Go through the listing and retype each line exactly.

## Information supplied
⁂
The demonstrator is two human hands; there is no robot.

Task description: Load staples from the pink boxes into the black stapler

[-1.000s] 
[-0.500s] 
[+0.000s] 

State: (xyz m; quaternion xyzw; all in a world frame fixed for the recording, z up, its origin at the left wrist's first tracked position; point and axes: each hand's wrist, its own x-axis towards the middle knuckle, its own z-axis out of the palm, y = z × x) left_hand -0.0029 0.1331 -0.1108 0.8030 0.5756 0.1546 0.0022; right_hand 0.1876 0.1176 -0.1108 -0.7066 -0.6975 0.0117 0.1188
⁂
## Result for this task
The demonstrator is two human hands; there is no robot.

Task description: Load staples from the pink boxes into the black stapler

[-1.000s] 
[-0.500s] 
[+0.000s] 

State: (xyz m; quaternion xyzw; all in a world frame fixed for the recording, z up, its origin at the left wrist's first tracked position; point and axes: each hand's wrist, its own x-axis towards the middle knuckle, its own z-axis out of the palm, y = z × x) left_hand -0.0029 0.1331 -0.1108 0.8030 0.5756 0.1546 0.0022; right_hand 0.1876 0.1176 -0.1108 -0.7066 -0.6975 0.0117 0.1188

No more output will be added to the exercise.